This dataset is based on the Hit Song Prediction (Million Song Dataset and Audio Features), which contains 95,067 songs that are representative of hits and non-hits based on their entrance or not to the Billboard Hot 100 charts. The dataset comprises release year information, high- and low-level audio features, the highest Billboard rank, if it is featured in the chart, and metadata for each song. Please refer to https://zenodo.org/record/3258042 for further information on the Hit Song Prediction dataset.
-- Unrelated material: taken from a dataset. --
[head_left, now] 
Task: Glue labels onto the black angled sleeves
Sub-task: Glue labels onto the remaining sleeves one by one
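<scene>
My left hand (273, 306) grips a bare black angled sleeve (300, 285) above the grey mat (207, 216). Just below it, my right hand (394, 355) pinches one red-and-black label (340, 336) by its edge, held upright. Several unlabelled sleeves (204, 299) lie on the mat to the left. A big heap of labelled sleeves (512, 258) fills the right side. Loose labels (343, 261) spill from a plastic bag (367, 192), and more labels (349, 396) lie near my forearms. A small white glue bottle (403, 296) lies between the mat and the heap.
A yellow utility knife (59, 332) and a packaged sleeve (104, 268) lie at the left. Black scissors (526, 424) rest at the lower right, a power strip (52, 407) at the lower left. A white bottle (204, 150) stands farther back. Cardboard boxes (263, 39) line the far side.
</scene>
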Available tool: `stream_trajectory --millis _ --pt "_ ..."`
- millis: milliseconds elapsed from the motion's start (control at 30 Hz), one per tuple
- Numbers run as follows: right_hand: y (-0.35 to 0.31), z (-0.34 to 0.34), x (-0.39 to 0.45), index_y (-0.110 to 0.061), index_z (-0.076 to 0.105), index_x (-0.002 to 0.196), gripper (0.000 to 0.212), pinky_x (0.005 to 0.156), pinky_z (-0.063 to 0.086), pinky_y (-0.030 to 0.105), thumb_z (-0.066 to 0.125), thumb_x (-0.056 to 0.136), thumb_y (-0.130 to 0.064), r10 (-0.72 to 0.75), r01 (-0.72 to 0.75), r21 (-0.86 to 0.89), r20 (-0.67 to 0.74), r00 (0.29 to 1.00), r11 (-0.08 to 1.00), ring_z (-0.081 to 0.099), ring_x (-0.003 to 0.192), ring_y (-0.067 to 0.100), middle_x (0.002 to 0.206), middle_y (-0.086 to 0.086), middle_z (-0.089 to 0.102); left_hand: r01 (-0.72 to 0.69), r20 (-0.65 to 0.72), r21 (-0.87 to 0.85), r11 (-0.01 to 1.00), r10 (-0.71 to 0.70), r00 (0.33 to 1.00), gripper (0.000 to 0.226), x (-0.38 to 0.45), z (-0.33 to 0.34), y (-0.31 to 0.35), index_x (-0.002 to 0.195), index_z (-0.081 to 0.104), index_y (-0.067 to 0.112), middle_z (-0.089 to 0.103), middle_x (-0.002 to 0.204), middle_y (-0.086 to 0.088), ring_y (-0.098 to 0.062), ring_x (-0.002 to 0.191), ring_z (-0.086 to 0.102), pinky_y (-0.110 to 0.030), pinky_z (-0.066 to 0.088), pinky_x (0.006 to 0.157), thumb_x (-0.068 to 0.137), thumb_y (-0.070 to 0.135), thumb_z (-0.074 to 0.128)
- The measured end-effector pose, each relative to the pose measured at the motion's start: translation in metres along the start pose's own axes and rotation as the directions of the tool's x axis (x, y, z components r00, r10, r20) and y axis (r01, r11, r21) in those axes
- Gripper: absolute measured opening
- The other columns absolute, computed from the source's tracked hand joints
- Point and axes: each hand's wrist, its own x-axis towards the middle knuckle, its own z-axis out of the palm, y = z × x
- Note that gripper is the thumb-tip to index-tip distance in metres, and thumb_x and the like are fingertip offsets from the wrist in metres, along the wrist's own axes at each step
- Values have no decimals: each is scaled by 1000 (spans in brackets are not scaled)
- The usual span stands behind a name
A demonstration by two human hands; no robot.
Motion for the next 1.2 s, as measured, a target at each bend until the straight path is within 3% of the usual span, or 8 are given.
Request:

We extend the aforementioned dataset with features derived from the lyrics of each sound recording. We use the Genius database, which contains a collection of approximately 25 million songs and lyrics, from which we retrieve 11,634 song lyrics. We use multilingual BERT in order to extract the text embedding from the lyrics of each song. After the extraction of the text embeddings we delete all the lyrics.
In Particular our dataset contains the following files:
- lyrics_embeddings.json which contains the MSD id, that is a unique identifier for every track, the Genius id, that can be used to query the Genius API for the lyrics retrieval, and the textual embeddings that were computed from the last layer of the multilingual BERT model.
- hsp_hits.csv which is a subset of the msd_bb_matches.csv file from the Hit Song Prediction dataset and contains information about the MSD tracks that were also featured in the Billboard Hot 100 charts, i.e. the MSD id, Echo Nest id, artist name, track title, release year, peak position in Billboard charts and the number of weeks in the charts.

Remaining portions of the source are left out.